Types of leases
Most of the leases managed by
Te Tumu Paeroa's property team are for the use of rural land.
We also, however negotiate leases for cutting rights, mineral extraction rights, housing tenancies and more.
Leases are generally for terms of up to 10 years and will often include a right of renewal within that term. They contain clauses for regular rent reviews as well as for inspection of the property. A lease may also include specific things that owners want such as implementation of a development plan, or erosion control or protection of urupā.
Rent amounts are negotiated on the basis of reports from registered valuers and other reports that help establish the market rental for the land.
Where the lessee agrees to make improvements to the land, market leases will generally reflect the improvements in the setting of the rent.
Perpetual Māori Reserved Land leases
Te Tumu Paeroa is responsible for administering some leases under the Māori Reserved Land Act 1955. These are leases established from the late 1800s on Māori land reserves or land that had been returned to Māori in compensation, and then leased out by the Public Trustee under perpetual leases. Under a perpetual lease, the lessee always has the right of renewal.
Under the original Act, rents were set at a certain rate (5% of the unimproved value of rural land or 4% for urban land) and were only reviewed every 21 years.

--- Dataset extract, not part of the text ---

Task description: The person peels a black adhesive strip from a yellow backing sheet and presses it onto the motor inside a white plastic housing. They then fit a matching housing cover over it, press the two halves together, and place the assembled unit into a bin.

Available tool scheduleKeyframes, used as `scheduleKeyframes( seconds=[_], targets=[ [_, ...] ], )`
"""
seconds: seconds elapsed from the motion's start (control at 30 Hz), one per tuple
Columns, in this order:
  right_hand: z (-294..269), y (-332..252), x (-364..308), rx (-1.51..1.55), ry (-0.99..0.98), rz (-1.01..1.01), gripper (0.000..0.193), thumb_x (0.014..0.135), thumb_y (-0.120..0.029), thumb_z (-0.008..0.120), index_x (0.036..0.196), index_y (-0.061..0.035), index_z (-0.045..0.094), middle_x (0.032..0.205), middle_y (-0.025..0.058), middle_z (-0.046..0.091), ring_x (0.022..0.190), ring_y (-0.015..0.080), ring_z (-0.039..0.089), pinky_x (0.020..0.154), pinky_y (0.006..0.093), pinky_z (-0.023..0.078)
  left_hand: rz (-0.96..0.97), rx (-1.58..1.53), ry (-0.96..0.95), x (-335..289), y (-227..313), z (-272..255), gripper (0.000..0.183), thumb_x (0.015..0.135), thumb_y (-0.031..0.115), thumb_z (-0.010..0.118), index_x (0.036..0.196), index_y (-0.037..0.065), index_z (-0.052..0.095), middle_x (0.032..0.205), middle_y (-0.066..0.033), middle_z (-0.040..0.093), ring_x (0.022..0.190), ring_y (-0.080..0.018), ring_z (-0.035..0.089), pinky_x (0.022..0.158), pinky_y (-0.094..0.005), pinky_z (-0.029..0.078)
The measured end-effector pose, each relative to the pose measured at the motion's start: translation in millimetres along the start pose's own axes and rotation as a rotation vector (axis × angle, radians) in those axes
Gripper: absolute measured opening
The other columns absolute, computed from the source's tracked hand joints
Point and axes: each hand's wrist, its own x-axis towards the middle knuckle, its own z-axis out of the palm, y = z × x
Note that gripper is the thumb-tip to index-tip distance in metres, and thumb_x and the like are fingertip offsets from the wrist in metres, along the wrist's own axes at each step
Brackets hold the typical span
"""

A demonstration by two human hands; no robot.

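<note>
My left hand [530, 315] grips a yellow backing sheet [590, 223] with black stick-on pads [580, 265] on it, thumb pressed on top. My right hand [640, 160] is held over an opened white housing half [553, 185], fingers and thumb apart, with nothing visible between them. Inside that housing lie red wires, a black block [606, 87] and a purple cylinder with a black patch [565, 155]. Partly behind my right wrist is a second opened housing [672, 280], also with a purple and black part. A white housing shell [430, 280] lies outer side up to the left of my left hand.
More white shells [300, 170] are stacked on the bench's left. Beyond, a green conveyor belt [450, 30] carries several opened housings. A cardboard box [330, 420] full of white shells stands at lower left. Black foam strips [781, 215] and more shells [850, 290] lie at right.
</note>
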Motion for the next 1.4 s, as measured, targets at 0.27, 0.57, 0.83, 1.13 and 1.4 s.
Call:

These leases were intended to deliver benefits to all parties in their day, giving certainty of tenure to lessees and certainty of income to owners. What was not forseen however, were the effects of inflation leading to very low rentals and financial barriers for owners who wanted to take their land back.
The Māori Reserved Land Act 1997 kept the right of lessees to perpetually renew their leases, but moved to market rents that would be reviewed at least every seven years.
Te Tumu Paeroa has in many cases negotiated an end to the perpetual leases, replacing them with set term leases.
Māori Land Court appointed lease management
Where there is no management structure (e.g. a trust) for the block, and the owners wish to take up a proposal to lease, the Māori Land Court can call a meeting of owners where the lessee's proposal is presented. If the owners agree to the lease, the Māori Land Court will then appoint an agent (often the Māori Trustee as head of
Te Tumu Paeroa) to negotiate and manage the lease.
The lease agreement is then managed by Te Tumu Paeroa.